Exercise data Start Marker
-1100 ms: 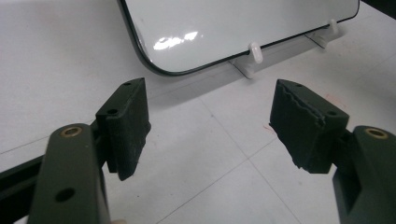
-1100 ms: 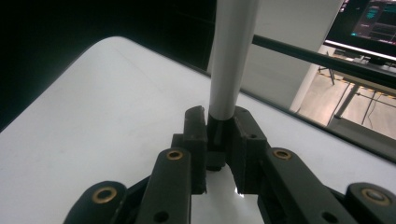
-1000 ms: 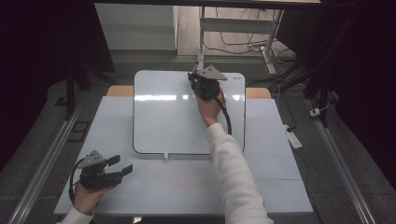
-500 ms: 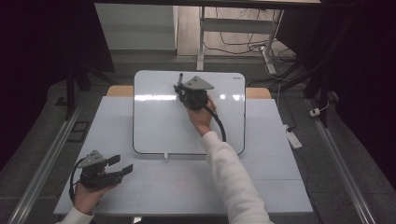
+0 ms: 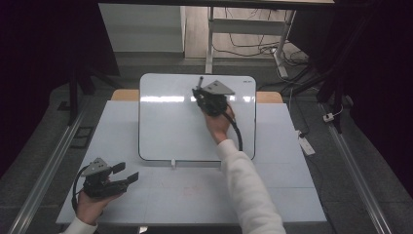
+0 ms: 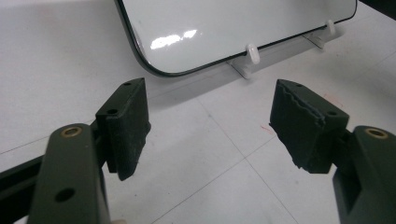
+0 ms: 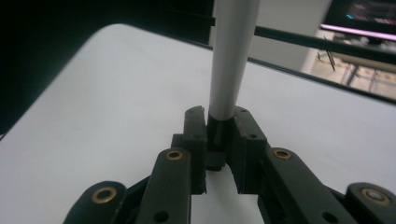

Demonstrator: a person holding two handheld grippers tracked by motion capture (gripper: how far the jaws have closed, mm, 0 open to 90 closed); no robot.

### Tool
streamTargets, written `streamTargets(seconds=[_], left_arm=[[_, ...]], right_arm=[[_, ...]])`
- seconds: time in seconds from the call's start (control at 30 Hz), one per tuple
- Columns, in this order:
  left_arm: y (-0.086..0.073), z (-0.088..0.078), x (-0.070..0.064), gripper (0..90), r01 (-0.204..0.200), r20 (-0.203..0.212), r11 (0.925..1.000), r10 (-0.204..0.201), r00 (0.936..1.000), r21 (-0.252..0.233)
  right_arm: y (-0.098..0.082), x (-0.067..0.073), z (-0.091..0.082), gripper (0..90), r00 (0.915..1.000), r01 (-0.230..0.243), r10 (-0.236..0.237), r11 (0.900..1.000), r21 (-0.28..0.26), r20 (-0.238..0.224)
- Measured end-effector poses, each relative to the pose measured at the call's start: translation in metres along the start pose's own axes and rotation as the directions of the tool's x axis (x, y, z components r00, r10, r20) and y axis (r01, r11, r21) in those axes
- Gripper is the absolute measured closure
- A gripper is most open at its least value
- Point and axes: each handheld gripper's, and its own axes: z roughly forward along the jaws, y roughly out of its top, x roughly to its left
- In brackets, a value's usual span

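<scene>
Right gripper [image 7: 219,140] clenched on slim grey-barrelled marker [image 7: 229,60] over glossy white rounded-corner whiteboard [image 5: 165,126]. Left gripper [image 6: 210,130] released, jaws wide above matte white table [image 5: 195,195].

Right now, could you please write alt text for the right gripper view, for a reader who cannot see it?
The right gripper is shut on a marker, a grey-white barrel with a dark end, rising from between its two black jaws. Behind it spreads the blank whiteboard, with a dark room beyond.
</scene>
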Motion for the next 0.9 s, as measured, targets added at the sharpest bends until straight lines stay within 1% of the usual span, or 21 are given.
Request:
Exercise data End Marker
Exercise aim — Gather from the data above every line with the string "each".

Answer for this exercise —
- Measured end-effector poses, each relative to the pose measured at the call's start: translation in metres along the start pose's own axes and rotation as the directions of the tool's x axis (x, y, z components r00, r10, r20) and y axis (r01, r11, r21) in those axes
- Point and axes: each handheld gripper's, and its own axes: z roughly forward along the jaws, y roughly out of its top, x roughly to its left

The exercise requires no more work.